Asal Usul THR di Indonesia, Ada sejak 1950 Berawal dari Protes Buruh yang Tuntut Keadilan Upah
THR untuk para pekerja di Indonesia muncul berkat usulan dari Soekiman Wirjosandjojo yang saat itu menjabat sebagai Perdana Menteri Indonesia ke-6.
Penulis: Namira Yunia Lestanti
Editor: Nuryanti
TRIBUNNEWS.COM – Pembagian tunjangan hari raya (THR) menjadi salah satu budaya yang paling ditunggu-tunggu oleh para pekerja di Indonesia menjelang Hari Raya Idul Fitri.
Mengutip laman Kominfo, THR sendiri merupakan pendapatan non upah yang wajib dibayarkan oleh pengusaha kepada pekerja atau buruh menjelang Hari Raya Idul Fitri.
Adapun kebijakan pembagian THR di Indonesia diatur dalam surat edaran PerMenaker No. 6 Tahun 2016.
Dalam SE tersebut, THR Keagamaan dibayarkan sesuai hari raya keagamaan pekerja atau buruh, paling lambat 7 hari sebelum hari raya keagamaan dilaksanakan.
THR Sudah Ada sejak Tahun 1950
Sebagaimana data dalam video yang diunggah akun Linked Shawn Corrigan, pembagian THR sudah ada di Indonesia sejak tahun 1950 silam.
Namun saat itu THR hanya diberikan untuk Pegawai Negeri Sipil (PNS). Sementara itu, buruh belum menerima THR di Hari Raya.
THR lebaran, pertama kali dimulai pada era kabinet Partai Masyumi, THR muncul berkat usulan dari Soekiman Wirjosandjojo yang saat itu menjabat sebagai Perdana Menteri Indonesia ke-6.
Besaran THR Zaman Dulu
Pada masa itu tunjangan hari raya diberikan pemerintah Indonesia kepada pegawai PNS sebesar Rp 125 - Rp 200 perak atau setara dengan gaji pokok pegawai.
Selain THR dalam bentuk uang, Kabinet Soekiman juga memberikan tunjangan dalam bentuk beras yang diberikan ke pegawai negeri sipil.
Baca juga: Kemnaker Buat Posko THR Layani Konsultasi dan Pengaduan, Catat Ini Nomor yang Bisa Dihubungi
Pembayarannya pun dilakukan tepat di akhir Ramadhan, dengan tujuan untuk meningkatkan kesejahteraan pegawai atau aparatur negara.
Berawal dari Protes Buruh
Namun Lambat laun budaya ini telah memicu kecemburuan sosial para buruh.

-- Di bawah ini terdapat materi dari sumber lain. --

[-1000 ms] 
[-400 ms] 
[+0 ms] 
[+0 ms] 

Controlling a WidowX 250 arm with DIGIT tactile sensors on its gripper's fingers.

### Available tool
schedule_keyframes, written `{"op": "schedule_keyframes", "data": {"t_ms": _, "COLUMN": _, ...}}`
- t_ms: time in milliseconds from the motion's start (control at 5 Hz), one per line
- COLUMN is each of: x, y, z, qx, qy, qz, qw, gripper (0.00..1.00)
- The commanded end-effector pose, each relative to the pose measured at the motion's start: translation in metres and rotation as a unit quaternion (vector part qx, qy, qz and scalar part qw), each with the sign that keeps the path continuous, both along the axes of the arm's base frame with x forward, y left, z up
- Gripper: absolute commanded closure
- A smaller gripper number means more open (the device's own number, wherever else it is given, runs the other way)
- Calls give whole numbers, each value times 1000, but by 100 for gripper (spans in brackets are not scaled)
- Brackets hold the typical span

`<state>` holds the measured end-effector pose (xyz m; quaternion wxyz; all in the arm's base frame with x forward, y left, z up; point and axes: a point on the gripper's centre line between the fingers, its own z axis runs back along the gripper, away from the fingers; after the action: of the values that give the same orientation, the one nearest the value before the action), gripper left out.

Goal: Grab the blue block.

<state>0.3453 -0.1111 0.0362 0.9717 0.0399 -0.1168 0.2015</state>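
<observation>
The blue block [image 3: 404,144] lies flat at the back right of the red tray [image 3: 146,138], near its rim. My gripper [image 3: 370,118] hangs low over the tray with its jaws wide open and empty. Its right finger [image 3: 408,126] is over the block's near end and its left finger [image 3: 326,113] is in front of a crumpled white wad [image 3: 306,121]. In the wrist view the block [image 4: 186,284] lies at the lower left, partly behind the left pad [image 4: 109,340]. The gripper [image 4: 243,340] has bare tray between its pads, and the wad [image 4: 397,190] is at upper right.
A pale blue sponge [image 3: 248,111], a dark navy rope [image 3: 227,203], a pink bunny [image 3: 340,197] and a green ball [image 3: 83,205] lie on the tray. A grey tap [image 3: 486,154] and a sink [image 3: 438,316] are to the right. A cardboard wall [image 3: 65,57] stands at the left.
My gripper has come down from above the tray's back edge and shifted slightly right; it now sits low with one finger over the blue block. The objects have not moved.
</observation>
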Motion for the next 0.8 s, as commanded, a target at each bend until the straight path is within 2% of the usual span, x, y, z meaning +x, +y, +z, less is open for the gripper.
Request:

Para buruh menganggap bahwa pihaknya tidak diberikan apresiasi yang sepadan atas kerja kerasnya untuk membangkitkan perekonomian nasional.
Alasan ini yang membuat para buruh geram, hingga mereka kompak menggelar gelombang protes membesar. Bahkan pada 13 Februari 1952, para buruh melakukan aksi mogok kerja.
Kaum pekerja atau buruh kompak melayangkan protes dan menuntut pemerintah untuk memberikan tunjangan yang sama seperti Pamong Praja.